### Source data
******
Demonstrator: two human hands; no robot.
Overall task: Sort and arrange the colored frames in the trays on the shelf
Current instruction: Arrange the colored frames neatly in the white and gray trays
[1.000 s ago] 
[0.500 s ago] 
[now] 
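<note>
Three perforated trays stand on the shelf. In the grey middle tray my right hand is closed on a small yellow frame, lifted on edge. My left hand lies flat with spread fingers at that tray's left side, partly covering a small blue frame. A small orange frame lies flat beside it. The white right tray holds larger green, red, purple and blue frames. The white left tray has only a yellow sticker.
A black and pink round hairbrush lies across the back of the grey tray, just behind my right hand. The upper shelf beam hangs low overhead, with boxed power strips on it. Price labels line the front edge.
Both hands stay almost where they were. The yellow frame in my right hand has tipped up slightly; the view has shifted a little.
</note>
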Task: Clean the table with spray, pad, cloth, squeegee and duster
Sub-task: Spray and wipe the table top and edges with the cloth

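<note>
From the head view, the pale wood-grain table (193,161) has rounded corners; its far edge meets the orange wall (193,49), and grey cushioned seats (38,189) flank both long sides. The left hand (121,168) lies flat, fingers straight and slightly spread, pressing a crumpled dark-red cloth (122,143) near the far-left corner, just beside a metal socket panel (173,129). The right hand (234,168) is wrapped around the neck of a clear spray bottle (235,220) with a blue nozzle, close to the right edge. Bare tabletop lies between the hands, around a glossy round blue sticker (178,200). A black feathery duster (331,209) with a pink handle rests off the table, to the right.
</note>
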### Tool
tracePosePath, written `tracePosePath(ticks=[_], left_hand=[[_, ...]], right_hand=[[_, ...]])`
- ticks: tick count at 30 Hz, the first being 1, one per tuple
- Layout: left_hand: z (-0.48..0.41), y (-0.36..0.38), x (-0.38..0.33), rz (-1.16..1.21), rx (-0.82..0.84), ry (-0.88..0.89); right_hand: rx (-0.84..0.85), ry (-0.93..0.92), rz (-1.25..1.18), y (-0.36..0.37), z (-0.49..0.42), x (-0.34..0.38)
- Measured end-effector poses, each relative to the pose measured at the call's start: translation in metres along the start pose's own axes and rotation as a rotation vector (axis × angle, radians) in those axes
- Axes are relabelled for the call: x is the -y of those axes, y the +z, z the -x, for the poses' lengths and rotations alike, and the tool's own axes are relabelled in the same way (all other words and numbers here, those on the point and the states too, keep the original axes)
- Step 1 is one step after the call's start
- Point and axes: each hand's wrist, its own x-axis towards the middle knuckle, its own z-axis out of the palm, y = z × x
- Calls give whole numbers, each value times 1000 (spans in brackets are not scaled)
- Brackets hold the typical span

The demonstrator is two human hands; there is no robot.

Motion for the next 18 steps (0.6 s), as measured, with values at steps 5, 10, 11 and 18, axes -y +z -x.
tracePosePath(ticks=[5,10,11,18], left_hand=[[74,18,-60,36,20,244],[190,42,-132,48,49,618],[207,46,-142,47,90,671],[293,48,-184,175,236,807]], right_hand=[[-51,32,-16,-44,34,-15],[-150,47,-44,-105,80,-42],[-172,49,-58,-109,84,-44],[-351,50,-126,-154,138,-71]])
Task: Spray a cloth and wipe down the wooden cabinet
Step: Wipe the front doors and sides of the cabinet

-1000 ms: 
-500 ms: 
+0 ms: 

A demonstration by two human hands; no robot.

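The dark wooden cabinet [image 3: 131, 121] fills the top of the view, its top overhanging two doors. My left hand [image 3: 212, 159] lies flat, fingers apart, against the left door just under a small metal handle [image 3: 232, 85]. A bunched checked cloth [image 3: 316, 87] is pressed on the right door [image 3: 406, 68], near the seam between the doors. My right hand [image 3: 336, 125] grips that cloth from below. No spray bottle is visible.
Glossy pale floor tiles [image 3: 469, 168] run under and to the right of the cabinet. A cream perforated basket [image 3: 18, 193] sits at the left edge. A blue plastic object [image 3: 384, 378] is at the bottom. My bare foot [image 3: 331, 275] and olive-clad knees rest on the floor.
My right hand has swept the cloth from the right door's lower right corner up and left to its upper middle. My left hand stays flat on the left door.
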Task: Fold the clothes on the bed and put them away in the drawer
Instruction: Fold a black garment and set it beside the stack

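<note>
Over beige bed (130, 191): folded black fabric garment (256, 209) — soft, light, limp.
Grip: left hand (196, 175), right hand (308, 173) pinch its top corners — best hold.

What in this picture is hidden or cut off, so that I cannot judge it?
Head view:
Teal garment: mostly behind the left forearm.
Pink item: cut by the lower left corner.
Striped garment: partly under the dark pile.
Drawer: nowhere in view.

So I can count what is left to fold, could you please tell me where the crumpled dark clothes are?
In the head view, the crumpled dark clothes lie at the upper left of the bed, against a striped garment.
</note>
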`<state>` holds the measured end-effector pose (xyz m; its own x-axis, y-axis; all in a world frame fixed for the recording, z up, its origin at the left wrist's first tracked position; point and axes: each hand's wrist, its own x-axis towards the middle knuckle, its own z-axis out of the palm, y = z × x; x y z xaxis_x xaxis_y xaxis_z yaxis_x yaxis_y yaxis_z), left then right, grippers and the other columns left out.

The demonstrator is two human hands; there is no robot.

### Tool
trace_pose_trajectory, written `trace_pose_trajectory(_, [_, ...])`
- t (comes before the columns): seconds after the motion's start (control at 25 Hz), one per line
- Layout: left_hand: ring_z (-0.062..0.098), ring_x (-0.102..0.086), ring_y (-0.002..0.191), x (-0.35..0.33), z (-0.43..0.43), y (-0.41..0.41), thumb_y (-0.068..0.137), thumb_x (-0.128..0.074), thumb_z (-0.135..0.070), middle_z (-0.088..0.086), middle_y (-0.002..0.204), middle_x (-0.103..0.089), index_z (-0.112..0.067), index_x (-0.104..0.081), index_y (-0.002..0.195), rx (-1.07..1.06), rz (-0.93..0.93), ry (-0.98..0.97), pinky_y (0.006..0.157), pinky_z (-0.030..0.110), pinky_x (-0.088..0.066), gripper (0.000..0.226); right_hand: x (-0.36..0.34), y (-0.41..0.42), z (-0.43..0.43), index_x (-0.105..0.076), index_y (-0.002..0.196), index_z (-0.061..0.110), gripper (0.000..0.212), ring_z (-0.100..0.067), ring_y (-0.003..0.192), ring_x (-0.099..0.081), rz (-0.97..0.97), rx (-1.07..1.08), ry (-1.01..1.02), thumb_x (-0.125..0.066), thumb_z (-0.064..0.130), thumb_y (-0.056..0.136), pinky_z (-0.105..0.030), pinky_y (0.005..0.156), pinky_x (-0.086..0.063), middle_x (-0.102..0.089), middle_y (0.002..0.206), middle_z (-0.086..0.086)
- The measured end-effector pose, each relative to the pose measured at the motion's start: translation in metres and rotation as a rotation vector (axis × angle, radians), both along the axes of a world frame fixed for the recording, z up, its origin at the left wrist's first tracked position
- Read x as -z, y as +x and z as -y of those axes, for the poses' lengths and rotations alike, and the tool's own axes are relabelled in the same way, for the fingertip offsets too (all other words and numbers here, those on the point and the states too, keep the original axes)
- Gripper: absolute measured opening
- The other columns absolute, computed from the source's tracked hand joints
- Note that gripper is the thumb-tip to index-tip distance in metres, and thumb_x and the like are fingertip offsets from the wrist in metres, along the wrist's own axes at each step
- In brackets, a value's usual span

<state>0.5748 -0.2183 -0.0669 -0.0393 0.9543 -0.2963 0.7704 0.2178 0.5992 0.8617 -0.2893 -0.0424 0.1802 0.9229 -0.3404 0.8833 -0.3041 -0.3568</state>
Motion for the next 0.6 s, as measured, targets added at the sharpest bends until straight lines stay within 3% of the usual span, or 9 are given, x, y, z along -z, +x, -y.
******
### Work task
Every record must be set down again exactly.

### Problem solution
Demonstrator: two human hands; no robot.
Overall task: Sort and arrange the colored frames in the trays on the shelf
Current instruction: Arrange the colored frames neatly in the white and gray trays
[1.000 s ago] 
[0.500 s ago] 
[now] 
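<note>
Three perforated trays stand on the shelf. In the grey middle tray my right hand is closed on a small yellow frame, lifted on edge. My left hand lies flat with spread fingers at that tray's left side, partly covering a small blue frame. A small orange frame lies flat beside it. The white right tray holds larger green, red, purple and blue frames. The white left tray has only a yellow sticker.
A black and pink round hairbrush lies across the back of the grey tray, just behind my right hand. The upper shelf beam hangs low overhead, with boxed power strips on it. Price labels line the front edge.
Both hands stay almost where they were. The yellow frame in my right hand has tipped up slightly; the view has shifted a little.
</note>
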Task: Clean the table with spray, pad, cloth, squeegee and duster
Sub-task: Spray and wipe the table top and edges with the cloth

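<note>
From the head view, the pale wood-grain table (193,161) has rounded corners; its far edge meets the orange wall (193,49), and grey cushioned seats (38,189) flank both long sides. The left hand (121,168) lies flat, fingers straight and slightly spread, pressing a crumpled dark-red cloth (122,143) near the far-left corner, just beside a metal socket panel (173,129). The right hand (234,168) is wrapped around the neck of a clear spray bottle (235,220) with a blue nozzle, close to the right edge. Bare tabletop lies between the hands, around a glossy round blue sticker (178,200). A black feathery duster (331,209) with a pink handle rests off the table, to the right.
</note>
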### Tool
tracePosePath, written `tracePosePath(ticks=[_], left_hand=[[_, ...]], right_hand=[[_, ...]])`
- ticks: tick count at 30 Hz, the first being 1, one per tuple
- Layout: left_hand: z (-0.48..0.41), y (-0.36..0.38), x (-0.38..0.33), rz (-1.16..1.21), rx (-0.82..0.84), ry (-0.88..0.89); right_hand: rx (-0.84..0.85), ry (-0.93..0.92), rz (-1.25..1.18), y (-0.36..0.37), z (-0.49..0.42), x (-0.34..0.38)
- Measured end-effector poses, each relative to the pose measured at the call's start: translation in metres along the start pose's own axes and rotation as a rotation vector (axis × angle, radians) in those axes
- Axes are relabelled for the call: x is the -y of those axes, y the +z, z the -x, for the poses' lengths and rotations alike, and the tool's own axes are relabelled in the same way (all other words and numbers here, those on the point and the states too, keep the original axes)
- Step 1 is one step after the call's start
- Point and axes: each hand's wrist, its own x-axis towards the middle knuckle, its own z-axis out of the palm, y = z × x
- Calls give whole numbers, each value times 1000 (spans in brackets are not scaled)
- Brackets hold the typical span

The demonstrator is two human hands; there is no robot.

Motion for the next 18 steps (0.6 s), as measured, with values at steps 5, 10, 11 and 18, axes -y +z -x.
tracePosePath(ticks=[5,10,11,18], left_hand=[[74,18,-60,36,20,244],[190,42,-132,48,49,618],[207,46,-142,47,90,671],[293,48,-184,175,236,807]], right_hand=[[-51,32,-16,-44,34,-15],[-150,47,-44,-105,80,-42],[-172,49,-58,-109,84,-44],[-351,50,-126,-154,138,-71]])
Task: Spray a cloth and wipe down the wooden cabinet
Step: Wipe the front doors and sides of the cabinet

-1000 ms: 
-500 ms: 
+0 ms: 

A demonstration by two human hands; no robot.

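The dark wooden cabinet [image 3: 131, 121] fills the top of the view, its top overhanging two doors. My left hand [image 3: 212, 159] lies flat, fingers apart, against the left door just under a small metal handle [image 3: 232, 85]. A bunched checked cloth [image 3: 316, 87] is pressed on the right door [image 3: 406, 68], near the seam between the doors. My right hand [image 3: 336, 125] grips that cloth from below. No spray bottle is visible.
Glossy pale floor tiles [image 3: 469, 168] run under and to the right of the cabinet. A cream perforated basket [image 3: 18, 193] sits at the left edge. A blue plastic object [image 3: 384, 378] is at the bottom. My bare foot [image 3: 331, 275] and olive-clad knees rest on the floor.
My right hand has swept the cloth from the right door's lower right corner up and left to its upper middle. My left hand stays flat on the left door.
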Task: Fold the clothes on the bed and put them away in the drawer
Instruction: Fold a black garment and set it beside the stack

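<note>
Over beige bed (130, 191): folded black fabric garment (256, 209) — soft, light, limp.
Grip: left hand (196, 175), right hand (308, 173) pinch its top corners — best hold.

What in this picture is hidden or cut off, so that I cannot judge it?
Head view:
Teal garment: mostly behind the left forearm.
Pink item: cut by the lower left corner.
Striped garment: partly under the dark pile.
Drawer: nowhere in view.

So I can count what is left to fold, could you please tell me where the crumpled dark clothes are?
In the head view, the crumpled dark clothes lie at the upper left of the bed, against a striped garment.
</note>
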`<state>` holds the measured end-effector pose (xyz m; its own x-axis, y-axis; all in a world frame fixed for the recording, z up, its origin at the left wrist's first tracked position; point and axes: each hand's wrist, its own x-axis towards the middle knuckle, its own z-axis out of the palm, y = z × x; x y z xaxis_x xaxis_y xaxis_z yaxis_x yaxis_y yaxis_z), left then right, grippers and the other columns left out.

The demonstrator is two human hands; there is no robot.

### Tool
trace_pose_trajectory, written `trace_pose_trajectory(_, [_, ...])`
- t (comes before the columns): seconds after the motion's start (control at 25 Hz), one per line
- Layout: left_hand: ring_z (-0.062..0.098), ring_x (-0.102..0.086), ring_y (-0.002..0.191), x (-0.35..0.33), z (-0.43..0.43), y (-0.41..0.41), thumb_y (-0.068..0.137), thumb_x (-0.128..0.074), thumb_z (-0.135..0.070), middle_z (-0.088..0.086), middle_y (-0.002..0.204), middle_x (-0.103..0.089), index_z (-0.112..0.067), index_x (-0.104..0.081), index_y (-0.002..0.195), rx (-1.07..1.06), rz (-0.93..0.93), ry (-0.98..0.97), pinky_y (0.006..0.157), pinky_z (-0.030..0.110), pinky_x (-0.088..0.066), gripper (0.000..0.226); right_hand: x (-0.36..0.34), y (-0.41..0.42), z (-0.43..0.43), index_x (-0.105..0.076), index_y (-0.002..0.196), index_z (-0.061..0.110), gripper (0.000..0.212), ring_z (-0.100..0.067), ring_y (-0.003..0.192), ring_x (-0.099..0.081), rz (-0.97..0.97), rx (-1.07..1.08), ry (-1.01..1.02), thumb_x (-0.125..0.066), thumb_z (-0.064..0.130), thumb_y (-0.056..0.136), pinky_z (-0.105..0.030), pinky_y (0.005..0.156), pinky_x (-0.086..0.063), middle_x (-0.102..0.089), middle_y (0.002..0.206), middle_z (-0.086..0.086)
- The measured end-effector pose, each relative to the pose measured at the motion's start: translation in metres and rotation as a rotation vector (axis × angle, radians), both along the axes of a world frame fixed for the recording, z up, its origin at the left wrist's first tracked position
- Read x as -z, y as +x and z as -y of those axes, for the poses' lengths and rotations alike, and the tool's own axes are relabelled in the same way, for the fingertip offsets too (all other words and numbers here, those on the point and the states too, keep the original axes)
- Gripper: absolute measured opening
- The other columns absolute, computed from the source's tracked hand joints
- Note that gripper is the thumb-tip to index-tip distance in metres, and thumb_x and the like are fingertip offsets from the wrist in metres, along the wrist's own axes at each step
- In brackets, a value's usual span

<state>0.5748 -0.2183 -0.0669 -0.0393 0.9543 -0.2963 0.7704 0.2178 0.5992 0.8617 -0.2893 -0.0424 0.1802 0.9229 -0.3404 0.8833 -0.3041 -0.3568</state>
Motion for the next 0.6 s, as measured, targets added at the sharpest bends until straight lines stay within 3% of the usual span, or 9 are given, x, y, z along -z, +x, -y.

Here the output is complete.